(Instructions to follow): Please set down exactly the lines of the listing below from the line containing "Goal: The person" through the line containing "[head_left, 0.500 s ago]", both lines included, leaving out all other lines.

(Dataset records):
----------------------------------------

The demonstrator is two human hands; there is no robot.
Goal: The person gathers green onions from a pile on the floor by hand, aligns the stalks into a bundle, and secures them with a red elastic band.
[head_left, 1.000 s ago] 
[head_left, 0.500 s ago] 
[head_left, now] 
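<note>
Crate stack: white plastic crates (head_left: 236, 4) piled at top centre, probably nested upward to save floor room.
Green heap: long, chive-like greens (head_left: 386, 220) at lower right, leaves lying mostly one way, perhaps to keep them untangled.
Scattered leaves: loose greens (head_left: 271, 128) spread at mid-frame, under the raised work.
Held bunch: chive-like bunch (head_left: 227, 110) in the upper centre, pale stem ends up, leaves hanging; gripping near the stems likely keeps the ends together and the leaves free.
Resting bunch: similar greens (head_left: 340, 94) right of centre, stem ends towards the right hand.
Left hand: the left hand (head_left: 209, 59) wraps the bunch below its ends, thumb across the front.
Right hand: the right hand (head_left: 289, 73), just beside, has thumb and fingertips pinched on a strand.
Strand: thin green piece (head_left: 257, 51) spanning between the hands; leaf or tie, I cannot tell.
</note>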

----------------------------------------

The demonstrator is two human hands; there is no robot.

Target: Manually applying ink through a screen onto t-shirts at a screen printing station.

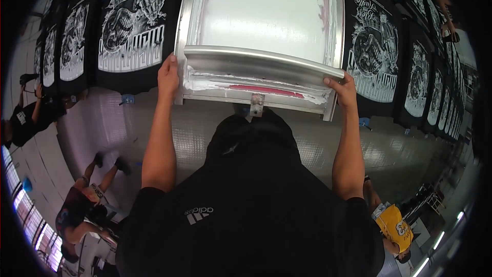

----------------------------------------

(Answer space):
Goal: The person gathers green onions from a pile on the floor by hand, aligns the stalks into a bundle, and secures them with a red elastic band.
[head_left, 1.000 s ago] 
[head_left, 0.500 s ago] 

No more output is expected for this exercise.